Ynet carries today an interview with a girl of 14, daughter to an Arab father and a Jewish mother. The girl, presented under the false name of “Amanda”, explains that although her father, who has since passed away, initially signed her into an Arab school in the city of Lod (most schools in Israel are segregated), she has since-moved to a Jewish school in another city, where she lives in fear of her classmates finding out she’s half Arab.
There’s everything in the interview -racism and discrimination, chauvinist theocratic patriarchy, and, most heartbreakingly, the self-loathing Amanda uses to cope with a society which has been constructed in such a way that being Arab became a source of shame (and being a woman doesn’t make it any easier). Some select quotes:
Why did you choose a Jewish school?
Because I’m Jewish. I don’t like the Arab education system, the Jews’ level is higher and you get more help with your studies.
Does it bother you, being half-Arab, half-Jewish?
Very much. I don’t like my Muslim side. My Muslim family is very conservative, they don’t let me dress how I like and won’t let me have a boyfriend.
What do they say?
When I was really small they’d scold me for wearing a tank top, and they still wouldn’t let me wear a miniskirt. So sometimes I leave the home in modest clothes and then I change to modern ones.
When you got to the junior high school outside the city, did you tell you were half-Arab half-Jewish?
I didn’t tell them I was Arab but some of the kids found out through Facebooks, because the names of my Muslim brothers are listed there.
How did they react?
There were quite a few kids that blocked me on Facebook. I told myself, “oh, now they’ll find out my secret.” I didn’t want everybody to know I was [only] half-Jewish. The kids who found out I was half Arab started picking on me, but it went away after a while, I stopped paying attention to them. There were also times kids would call me on the phone, say “Allah Achbar,” laugh, and hang up.

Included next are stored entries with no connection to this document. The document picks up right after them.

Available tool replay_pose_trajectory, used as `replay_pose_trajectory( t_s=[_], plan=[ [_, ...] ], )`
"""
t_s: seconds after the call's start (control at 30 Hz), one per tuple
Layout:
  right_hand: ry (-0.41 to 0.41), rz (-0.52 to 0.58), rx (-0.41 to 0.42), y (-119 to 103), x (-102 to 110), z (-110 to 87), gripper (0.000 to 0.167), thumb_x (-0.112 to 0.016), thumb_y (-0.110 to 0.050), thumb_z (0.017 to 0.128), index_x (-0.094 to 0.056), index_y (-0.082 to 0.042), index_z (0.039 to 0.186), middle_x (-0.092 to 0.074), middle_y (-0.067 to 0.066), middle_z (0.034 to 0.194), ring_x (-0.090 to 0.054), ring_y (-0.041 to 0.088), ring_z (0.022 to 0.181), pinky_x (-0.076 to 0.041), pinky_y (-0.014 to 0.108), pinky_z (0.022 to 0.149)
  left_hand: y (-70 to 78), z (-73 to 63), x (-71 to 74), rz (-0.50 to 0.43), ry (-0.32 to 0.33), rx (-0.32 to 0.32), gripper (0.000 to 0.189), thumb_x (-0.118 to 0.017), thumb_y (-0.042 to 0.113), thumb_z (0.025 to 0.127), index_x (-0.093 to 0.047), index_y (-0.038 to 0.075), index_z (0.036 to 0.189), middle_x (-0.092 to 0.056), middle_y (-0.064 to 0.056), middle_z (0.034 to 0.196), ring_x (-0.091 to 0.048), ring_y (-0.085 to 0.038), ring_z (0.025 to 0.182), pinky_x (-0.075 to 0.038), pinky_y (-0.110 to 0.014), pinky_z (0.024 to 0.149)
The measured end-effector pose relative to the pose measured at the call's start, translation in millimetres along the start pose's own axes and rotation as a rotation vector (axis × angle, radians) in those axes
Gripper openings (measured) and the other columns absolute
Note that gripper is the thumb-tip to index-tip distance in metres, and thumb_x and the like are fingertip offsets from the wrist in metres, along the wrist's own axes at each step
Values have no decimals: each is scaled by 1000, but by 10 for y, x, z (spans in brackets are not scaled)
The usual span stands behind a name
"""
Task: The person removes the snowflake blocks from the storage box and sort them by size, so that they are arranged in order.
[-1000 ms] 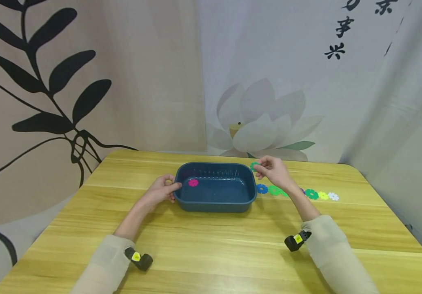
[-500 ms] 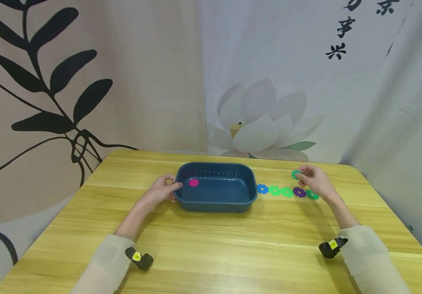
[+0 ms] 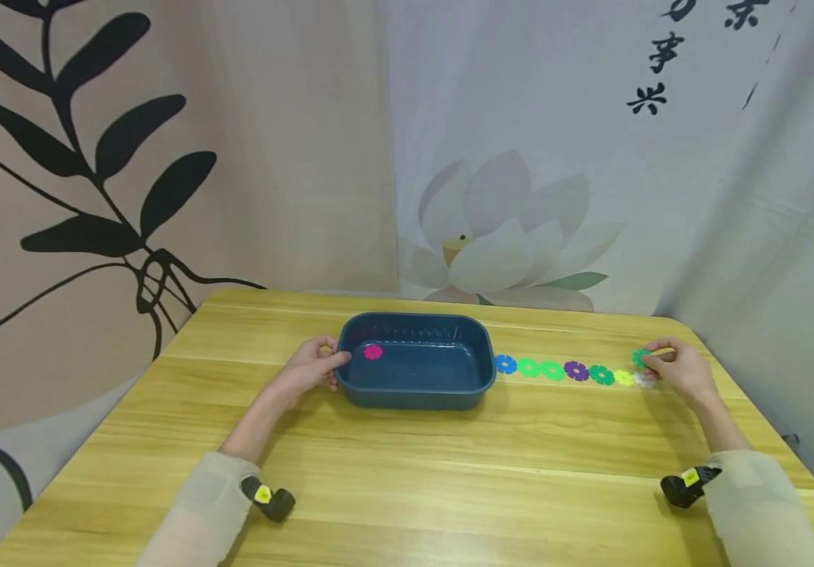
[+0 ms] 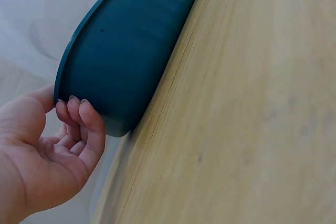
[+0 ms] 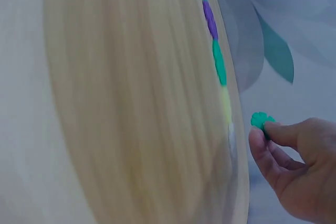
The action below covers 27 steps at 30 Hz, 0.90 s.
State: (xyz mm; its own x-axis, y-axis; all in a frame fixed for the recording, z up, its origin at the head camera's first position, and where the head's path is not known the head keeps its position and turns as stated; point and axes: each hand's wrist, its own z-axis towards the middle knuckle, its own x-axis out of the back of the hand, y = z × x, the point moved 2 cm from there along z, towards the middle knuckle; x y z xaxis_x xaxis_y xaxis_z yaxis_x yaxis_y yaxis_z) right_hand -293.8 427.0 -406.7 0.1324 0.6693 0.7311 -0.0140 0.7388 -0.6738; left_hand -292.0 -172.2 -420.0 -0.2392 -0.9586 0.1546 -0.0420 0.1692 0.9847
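My left hand (image 3: 312,365) grips the left rim of a dark blue plastic basin (image 3: 417,399), thumb over the edge and fingers curled under it outside. One pink flower-shaped disc (image 3: 373,352) lies inside the basin, toward its left. At the right end of a row of discs, my right hand (image 3: 685,370) pinches a green flower-shaped disc (image 5: 261,120) between thumb and fingers, held above the table. Below it a white disc (image 3: 644,379) is partly covered by the hand. To its left lie a yellow disc (image 3: 623,378), a green disc (image 3: 601,375) and a purple disc (image 3: 576,371).
Two light green discs (image 3: 552,371) and a blue disc (image 3: 506,364) continue the row up to the basin's right side. All rest on a wooden table (image 3: 407,488). A printed curtain (image 3: 294,157) hangs right behind the table's back edge.
My right hand has moved from beside the basin's right rim to the right end of the row, carrying the green disc. The left hand and basin have stayed put.
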Motion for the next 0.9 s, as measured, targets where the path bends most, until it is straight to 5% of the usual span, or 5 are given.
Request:
replay_pose_trajectory(
  t_s=[0.47, 0.7, 0.9],
  plan=[
    [39, -12, -178, 341, 179, -88, 35, -66, -10, 96, -56, 19, 114, -71, 6, 72, -66, 10, 57, -53, 23, 55, -9, 17, -2, 10, 3, 9, 16, -58, 8, 101, -44, 2, 104, -52, 1, 62, -52, -13, 58, -51, -25, 58],
    [26, -62, -196, 400, 190, -130, 45, -72, -26, 93, -62, 13, 113, -71, 5, 81, -61, 16, 64, -50, 29, 56, 4, 12, 0, 16, 13, 10, 15, -58, 8, 101, -44, 3, 103, -53, 0, 63, -53, -14, 58, -52, -25, 58],
    [19, -73, -173, 367, 190, -144, 51, -69, -29, 95, -59, 14, 120, -72, 16, 89, -64, 17, 66, -51, 29, 58, 6, 11, -3, 22, 14, 12, 15, -58, 8, 101, -44, 3, 104, -54, 0, 63, -53, -14, 58, -52, -25, 58]
  ],
)
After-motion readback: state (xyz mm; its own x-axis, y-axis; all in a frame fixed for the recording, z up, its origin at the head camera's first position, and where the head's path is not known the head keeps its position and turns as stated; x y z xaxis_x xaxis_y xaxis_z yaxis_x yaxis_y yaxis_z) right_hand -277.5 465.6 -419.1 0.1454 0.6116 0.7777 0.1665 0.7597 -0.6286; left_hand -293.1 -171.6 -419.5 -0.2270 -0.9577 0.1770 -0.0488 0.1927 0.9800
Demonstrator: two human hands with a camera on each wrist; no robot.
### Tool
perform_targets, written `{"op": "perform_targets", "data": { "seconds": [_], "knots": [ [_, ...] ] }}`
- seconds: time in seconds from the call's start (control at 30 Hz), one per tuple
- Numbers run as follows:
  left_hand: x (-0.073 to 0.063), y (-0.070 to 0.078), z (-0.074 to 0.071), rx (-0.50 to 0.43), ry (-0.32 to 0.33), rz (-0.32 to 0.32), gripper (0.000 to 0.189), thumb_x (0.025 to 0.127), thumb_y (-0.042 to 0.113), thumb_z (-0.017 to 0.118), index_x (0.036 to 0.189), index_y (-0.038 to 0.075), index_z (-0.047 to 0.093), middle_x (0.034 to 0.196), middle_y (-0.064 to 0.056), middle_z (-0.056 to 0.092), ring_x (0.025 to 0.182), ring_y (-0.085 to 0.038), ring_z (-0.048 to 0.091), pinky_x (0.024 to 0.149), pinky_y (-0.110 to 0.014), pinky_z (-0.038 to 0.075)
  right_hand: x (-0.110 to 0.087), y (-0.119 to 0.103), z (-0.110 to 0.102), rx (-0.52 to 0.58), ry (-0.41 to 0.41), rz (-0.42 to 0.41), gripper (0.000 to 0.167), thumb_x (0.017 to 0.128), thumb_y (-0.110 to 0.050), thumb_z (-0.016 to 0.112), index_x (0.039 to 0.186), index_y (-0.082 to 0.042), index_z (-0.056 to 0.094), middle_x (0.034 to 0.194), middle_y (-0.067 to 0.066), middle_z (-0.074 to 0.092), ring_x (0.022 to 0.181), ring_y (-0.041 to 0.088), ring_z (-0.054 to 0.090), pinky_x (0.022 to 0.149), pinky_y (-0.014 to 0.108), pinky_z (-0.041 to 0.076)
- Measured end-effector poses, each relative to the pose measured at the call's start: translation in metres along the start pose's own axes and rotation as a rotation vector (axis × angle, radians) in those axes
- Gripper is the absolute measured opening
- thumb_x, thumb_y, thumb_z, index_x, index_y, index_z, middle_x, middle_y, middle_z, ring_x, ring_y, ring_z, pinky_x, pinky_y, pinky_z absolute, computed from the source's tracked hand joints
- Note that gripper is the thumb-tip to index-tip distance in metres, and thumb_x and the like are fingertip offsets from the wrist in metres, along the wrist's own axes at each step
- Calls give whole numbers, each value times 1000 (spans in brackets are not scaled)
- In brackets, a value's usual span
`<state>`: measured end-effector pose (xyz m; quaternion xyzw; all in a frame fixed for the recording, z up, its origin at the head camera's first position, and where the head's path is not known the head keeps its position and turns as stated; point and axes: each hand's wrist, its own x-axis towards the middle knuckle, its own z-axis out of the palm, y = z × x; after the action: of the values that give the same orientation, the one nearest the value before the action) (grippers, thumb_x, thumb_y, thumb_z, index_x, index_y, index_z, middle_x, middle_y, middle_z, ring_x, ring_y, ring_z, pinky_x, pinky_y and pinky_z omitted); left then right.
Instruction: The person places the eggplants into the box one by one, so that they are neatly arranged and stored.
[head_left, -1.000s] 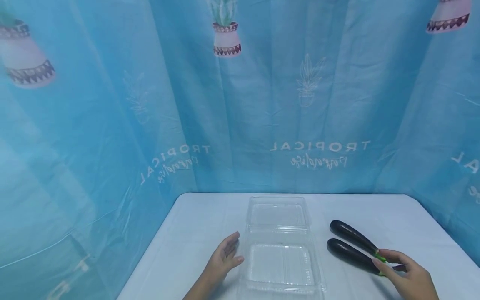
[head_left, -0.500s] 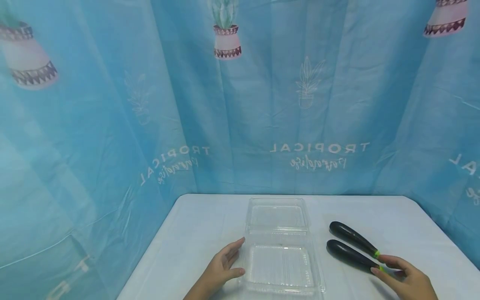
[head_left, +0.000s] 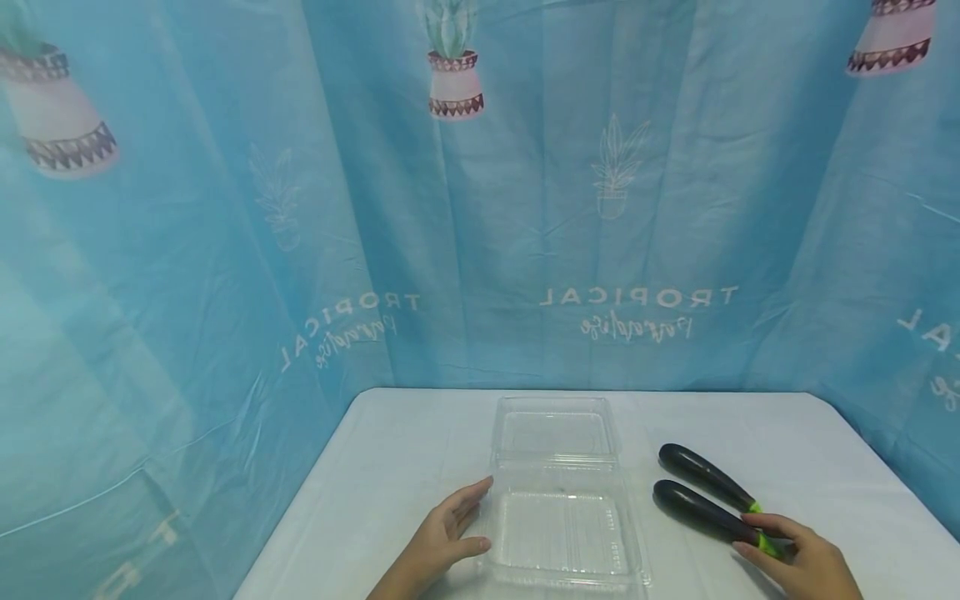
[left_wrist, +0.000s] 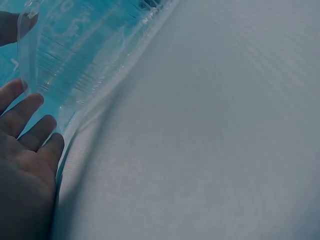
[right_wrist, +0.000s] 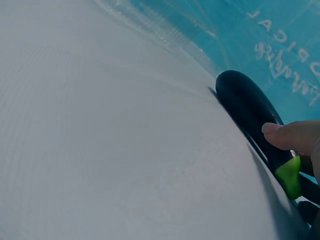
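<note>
My right hand [head_left: 802, 560] pinches the nearer eggplant [head_left: 701, 510] close to its green cap, thumb on one side and fingers on the other. In the right wrist view the thumb [right_wrist: 290, 135] lies on the dark skin of that eggplant [right_wrist: 245, 107], which stays low over the white cloth. A second eggplant [head_left: 703, 475] lies just behind it, nearly parallel. My left hand [head_left: 442, 533] is at the left edge of a clear plastic clamshell container [head_left: 558, 533], its fingers loosely extended and thumb apart. The left wrist view shows the fingertips [left_wrist: 35, 100] right at the plastic rim [left_wrist: 27, 55].
The container's lid [head_left: 555, 432] lies folded back toward the far side of the white-covered table [head_left: 405, 442]. Blue curtains [head_left: 495, 250] with printed plants and lettering hang behind and on both sides.
My right hand has slid forward and left from the stem end, past the green cap of the nearer eggplant. My left hand has come rightward to the container's edge.
</note>
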<state>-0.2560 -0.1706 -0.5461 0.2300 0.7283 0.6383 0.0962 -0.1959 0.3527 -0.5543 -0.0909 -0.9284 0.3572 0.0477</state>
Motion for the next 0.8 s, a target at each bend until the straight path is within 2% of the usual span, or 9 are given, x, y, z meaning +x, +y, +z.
{"op": "perform_targets", "data": {
  "seconds": [0.27, 0.47, 0.8],
  "knots": [
    [1, -1, -1, -9, -9, -1, 67, 97, 8, 78, 156, 3, 45, 165, -9, 40, 154, -31, 30, 119, -28, 32, 0, -1, 2, -22, 0, -59, 69, 82, -49, 90, 127, -1, 72, 124, 36, 65, 116, 59, 59, 91, 69, 53],
    [0, -1, 1, 0, 0, -5, 67, 97, 11, 78, 156, 4, 46, 164, -7, 41, 154, -31, 30, 119, -29, 32, -3, -1, 2, -35, 48, -108, 59, 82, -37, 92, 124, 0, 73, 119, 33, 68, 112, 56, 62, 88, 66, 56],
    [-1, 0, 1, 14, 8, -1, 67, 96, 12, 79, 155, 7, 47, 164, -4, 42, 153, -28, 32, 119, -28, 32, -4, 3, 5, -20, 124, -150, 50, 82, -29, 92, 120, -1, 76, 111, 27, 73, 102, 49, 68, 82, 61, 59]
  ]
}}
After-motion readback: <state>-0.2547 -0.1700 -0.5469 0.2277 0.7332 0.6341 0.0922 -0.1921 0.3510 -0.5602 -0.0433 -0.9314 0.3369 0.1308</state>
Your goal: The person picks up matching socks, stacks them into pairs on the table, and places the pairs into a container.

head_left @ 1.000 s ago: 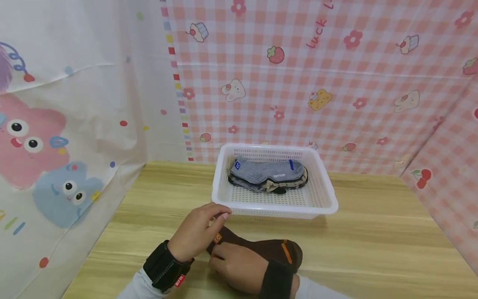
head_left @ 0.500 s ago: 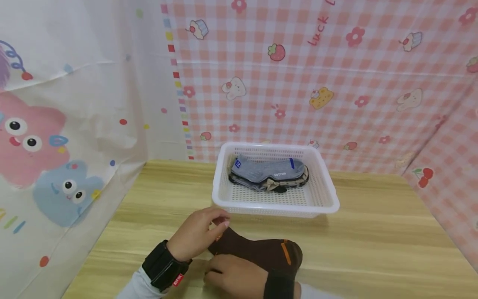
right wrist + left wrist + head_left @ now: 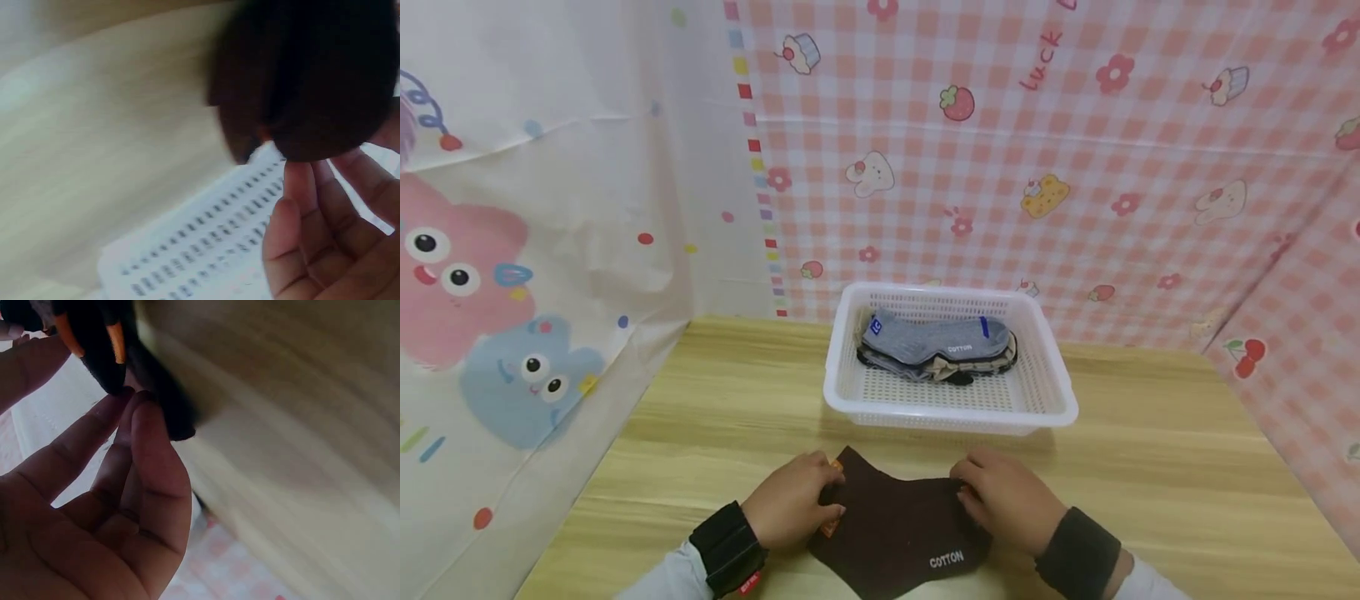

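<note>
A pair of dark brown socks (image 3: 902,525) lies spread out in front of the basket, with white COTTON lettering near its lower right and orange marks at its left end. At that left end my left hand (image 3: 793,502) pinches the fabric; the left wrist view shows thumb and fingertips meeting at the dark sock edge, beside two orange stripes. My right hand (image 3: 1009,502) holds the other end between bent fingers and thumb. In the right wrist view the brown fabric (image 3: 331,81) hangs over the fingertips and partly hides the grip.
A white perforated plastic basket (image 3: 955,417) stands just behind the socks on the wood-grain table (image 3: 1157,467). Folded grey and beige socks (image 3: 936,340) are stacked inside it. A pink checked cloth (image 3: 1000,167) covers the back, and a white printed cloth (image 3: 587,250) the left side.
The right hand has moved rightward, from near the left hand to the far end of the socks. The brown socks have opened out wider, so the COTTON lettering now shows.
</note>
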`<state>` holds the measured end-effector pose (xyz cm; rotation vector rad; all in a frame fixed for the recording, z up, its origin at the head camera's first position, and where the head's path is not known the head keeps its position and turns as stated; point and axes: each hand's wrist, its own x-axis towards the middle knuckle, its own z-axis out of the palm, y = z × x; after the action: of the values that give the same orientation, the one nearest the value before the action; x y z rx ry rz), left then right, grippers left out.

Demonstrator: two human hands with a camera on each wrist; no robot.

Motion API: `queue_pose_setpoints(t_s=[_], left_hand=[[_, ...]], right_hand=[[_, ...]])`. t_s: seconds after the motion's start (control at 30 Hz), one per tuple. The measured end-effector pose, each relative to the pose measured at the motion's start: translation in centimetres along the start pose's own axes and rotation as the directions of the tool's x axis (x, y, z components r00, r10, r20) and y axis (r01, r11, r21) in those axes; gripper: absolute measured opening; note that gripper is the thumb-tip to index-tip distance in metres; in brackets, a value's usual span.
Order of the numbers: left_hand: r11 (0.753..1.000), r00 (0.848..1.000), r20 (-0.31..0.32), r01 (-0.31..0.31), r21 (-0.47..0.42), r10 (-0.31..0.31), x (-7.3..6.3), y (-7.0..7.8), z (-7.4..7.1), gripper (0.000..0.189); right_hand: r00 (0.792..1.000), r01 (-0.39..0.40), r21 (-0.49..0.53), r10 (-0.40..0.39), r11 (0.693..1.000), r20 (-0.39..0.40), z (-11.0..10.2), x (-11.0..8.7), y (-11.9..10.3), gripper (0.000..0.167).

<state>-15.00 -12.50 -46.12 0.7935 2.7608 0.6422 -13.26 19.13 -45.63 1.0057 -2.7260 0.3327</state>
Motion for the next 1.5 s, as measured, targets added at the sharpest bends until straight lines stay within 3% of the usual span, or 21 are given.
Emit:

And how did you feel coming home to Lod?
The kids would tell me “here comes the Jew girl” and laugh at me. Sometimes they would throw stones. I really don’t like living in Lod, I feel like I’m choking there. Here I’m supposed to act like a Muslim because of my father’s family, and it’s hard.
Are you still ashamed to say you’re half-Arab?
I am. I have a very close friend that I didn’t tell that to, because I’m ashamed. I’m afraid that if he finds out I’m half-Arab he’ll draw away from me and he’s very important to me, I like him very much.”
Despite all that, when asked whether she herself would marry a Jew or and Arab, Amada manages to insist:
“If I find a Muslim fiance I’ll mary him. Because I”m half and half I have the option to choose from both worlds. It’s important for me to find a good person, no matter if he’s Arab or Jewish. But my father’s family prefers I marry a Muslim, they keep me from marrying a Jew.”
And finally :
“It’s frustrating. My parents made a mistake and got married and I need to carry their mistake my entire life. I feel like I was born in the wrong place, in the wrong circumstances.”
People who combine identity traits perceived as opposed and mutually exclusive have it the hardest in many contexts; transgendered people come to mind, as do bi-sexuals (who often face disdain not only from heterosexual majorities but from within the LGBT community as well.) But the situation in Israel is exacerbated by the fact that a clear and strictly hierarchical order has been installed in which being an Arab is worse, culturally, economically, politically, than being a Jew; where intermarriage is discourage and has no official process – you usually need to get married abroad if you don’t come from the same ethno-cultural group. And while opposition to intermarriage and racism mixed with misogyny is not uncommon in Israel’s non-Jewish communities, it’s far from confined to Muslim Israelis. In fact, on the Jewish side it has spilled from the family table over to NGO‘s, vigilante militias and municipal inspectors all doing their share to keep Arab and Jewish lovers as far apart as possible.
To me, that a child should be pushed to the conclusion their parents marriage (and their own resulting conception) was a mistake, is beyond outrageous. It is obscene, and underscores the urgency of changing a social order and a culture that puts ethno-cultural group above the others.